• [Exercise prompt]:
Copy each line of the data that has "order" in it.

[Data records]
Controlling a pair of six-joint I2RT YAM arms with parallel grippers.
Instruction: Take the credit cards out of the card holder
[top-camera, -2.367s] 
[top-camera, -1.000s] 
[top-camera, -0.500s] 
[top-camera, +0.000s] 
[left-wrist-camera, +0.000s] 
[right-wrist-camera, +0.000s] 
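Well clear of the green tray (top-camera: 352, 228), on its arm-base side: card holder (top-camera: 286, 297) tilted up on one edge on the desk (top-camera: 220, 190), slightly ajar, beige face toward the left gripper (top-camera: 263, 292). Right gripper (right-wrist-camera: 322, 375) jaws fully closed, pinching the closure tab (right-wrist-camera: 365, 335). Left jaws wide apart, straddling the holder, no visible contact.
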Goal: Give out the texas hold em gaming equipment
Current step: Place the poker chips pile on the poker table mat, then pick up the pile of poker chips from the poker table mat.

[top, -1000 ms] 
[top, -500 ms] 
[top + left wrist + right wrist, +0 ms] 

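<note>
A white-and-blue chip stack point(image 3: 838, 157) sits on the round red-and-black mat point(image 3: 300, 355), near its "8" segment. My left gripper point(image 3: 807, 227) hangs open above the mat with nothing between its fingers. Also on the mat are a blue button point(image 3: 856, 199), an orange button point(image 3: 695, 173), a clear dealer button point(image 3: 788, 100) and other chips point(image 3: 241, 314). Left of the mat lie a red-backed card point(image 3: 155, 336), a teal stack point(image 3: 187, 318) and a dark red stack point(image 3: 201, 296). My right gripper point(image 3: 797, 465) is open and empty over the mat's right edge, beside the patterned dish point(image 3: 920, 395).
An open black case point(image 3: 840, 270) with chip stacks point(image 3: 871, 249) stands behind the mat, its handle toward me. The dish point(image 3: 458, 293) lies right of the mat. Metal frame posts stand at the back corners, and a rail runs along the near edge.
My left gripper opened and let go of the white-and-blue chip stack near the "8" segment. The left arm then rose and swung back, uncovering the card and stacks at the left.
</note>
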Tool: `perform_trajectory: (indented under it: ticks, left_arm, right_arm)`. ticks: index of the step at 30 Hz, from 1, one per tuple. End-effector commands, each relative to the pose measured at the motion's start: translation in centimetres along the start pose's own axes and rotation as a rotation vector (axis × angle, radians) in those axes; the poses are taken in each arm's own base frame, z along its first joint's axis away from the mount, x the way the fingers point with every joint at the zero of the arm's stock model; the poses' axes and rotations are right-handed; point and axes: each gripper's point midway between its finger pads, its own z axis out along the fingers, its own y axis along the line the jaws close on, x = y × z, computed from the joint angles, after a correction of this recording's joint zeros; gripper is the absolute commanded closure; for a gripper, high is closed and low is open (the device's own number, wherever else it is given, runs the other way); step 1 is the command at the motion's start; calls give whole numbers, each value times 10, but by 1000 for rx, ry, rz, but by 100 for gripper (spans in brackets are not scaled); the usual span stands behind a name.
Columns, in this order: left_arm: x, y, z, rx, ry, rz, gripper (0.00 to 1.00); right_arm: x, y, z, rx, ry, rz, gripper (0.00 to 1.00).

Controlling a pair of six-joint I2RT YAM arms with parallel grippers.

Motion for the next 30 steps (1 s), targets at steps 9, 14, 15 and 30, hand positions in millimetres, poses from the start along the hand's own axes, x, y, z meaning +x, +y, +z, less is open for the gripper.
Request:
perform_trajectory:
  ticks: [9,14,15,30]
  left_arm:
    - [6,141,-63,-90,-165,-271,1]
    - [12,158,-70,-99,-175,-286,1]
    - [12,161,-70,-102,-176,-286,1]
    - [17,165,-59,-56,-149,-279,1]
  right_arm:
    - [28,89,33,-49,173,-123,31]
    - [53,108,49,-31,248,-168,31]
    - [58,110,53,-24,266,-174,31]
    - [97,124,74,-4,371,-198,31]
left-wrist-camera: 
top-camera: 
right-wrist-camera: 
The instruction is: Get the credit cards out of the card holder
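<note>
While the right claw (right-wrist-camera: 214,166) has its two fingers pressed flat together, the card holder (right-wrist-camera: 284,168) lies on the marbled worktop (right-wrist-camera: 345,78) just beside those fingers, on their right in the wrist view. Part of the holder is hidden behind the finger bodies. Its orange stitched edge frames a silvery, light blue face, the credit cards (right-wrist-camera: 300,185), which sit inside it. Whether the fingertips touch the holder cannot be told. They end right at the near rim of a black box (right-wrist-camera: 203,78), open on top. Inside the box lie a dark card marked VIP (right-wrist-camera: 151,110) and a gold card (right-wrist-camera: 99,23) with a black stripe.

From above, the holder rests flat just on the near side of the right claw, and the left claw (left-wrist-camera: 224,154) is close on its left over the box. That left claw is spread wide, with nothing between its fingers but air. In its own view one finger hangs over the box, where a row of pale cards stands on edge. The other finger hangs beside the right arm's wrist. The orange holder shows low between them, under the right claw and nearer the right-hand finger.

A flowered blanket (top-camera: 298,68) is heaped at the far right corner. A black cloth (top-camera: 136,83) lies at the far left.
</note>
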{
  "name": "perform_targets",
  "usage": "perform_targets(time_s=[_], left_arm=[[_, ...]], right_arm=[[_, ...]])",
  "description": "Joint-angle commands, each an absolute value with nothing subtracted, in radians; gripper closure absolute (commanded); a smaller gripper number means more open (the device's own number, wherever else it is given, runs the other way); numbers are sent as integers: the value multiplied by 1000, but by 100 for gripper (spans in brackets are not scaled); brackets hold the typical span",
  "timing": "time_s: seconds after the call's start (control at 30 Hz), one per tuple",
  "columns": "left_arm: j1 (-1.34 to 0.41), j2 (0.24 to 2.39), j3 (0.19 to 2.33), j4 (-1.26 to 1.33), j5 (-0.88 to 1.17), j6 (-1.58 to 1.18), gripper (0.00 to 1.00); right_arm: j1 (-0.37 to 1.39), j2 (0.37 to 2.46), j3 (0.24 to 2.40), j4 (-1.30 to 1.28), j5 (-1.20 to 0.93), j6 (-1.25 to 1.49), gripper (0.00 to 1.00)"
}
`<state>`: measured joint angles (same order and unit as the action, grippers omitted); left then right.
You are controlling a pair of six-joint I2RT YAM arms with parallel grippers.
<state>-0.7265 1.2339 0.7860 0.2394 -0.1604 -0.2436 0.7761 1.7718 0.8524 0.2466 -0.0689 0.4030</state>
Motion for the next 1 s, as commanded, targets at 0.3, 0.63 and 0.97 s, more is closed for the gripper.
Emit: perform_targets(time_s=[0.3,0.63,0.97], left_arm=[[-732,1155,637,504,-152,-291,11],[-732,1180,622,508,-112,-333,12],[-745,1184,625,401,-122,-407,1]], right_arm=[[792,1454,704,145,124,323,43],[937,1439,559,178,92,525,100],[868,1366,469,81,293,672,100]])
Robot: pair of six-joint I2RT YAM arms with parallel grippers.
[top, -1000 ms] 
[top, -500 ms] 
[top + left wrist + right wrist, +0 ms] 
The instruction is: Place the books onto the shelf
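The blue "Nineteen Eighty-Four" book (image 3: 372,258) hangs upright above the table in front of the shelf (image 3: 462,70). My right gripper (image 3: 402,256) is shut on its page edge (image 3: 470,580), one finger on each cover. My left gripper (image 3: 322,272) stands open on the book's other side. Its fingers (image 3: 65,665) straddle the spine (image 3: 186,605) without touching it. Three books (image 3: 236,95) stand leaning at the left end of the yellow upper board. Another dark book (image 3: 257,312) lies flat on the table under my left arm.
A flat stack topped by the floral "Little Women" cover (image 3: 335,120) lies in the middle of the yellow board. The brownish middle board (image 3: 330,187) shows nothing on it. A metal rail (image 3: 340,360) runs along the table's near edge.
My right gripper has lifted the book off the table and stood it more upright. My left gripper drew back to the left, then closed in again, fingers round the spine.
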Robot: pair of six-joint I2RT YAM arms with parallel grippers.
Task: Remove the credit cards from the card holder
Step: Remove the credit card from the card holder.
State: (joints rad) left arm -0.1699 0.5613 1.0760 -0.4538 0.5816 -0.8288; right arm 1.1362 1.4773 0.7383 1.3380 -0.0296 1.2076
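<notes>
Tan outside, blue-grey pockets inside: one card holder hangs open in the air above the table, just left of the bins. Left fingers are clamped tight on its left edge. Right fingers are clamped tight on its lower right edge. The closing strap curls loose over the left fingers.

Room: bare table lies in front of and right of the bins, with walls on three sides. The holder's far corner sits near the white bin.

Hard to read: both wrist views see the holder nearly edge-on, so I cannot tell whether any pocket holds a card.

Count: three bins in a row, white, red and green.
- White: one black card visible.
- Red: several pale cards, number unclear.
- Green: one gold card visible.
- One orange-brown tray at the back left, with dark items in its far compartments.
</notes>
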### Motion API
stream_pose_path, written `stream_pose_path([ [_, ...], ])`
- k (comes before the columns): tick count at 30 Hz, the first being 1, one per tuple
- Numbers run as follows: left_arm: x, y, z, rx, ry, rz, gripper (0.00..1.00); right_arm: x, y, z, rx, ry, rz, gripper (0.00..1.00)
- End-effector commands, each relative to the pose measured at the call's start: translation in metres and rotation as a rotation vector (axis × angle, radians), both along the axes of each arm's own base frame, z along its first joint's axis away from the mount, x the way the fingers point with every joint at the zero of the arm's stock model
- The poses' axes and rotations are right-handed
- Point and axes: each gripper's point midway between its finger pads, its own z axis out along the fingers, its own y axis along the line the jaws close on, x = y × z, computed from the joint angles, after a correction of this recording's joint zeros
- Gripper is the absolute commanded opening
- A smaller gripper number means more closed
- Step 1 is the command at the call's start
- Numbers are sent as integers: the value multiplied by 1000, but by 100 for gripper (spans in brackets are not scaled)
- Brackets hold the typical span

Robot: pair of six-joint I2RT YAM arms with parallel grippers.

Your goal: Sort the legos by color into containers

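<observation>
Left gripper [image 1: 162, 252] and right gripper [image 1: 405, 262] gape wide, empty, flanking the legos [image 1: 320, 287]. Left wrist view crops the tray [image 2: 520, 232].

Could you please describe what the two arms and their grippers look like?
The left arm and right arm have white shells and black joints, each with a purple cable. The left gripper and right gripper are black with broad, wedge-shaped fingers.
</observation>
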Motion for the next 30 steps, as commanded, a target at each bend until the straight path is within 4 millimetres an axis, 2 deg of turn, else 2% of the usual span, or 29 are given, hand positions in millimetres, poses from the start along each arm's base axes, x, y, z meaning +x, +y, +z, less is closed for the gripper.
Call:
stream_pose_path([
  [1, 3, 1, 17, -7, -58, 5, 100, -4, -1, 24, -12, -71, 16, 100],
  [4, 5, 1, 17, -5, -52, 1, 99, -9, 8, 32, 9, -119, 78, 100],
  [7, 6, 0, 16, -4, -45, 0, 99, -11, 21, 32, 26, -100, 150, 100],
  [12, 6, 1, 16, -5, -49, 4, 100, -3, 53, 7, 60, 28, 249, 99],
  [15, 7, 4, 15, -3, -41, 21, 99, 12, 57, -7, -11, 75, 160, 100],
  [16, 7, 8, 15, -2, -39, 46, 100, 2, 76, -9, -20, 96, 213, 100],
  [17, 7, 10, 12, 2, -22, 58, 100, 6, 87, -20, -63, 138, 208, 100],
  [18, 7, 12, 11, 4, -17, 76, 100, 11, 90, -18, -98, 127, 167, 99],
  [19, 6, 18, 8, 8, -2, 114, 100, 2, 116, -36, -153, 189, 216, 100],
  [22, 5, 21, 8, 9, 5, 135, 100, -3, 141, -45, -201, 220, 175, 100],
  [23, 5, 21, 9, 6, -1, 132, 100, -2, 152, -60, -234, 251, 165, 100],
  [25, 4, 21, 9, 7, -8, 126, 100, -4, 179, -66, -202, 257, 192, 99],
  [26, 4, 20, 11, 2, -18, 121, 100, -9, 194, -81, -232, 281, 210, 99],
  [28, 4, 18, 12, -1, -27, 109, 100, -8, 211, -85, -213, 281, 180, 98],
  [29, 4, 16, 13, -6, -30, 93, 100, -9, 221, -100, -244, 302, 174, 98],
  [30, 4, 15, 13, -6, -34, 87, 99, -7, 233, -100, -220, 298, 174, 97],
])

• [Expected output]:
Columns, in this order: left_arm: x, y, z, rx, ry, rz, gripper (0.00 to 1.00); right_arm: x, y, z, rx, ry, rz, gripper (0.00 to 1.00).
`<state>`: measured joint angles (same order and unit as the action, grippers omitted); left then right.

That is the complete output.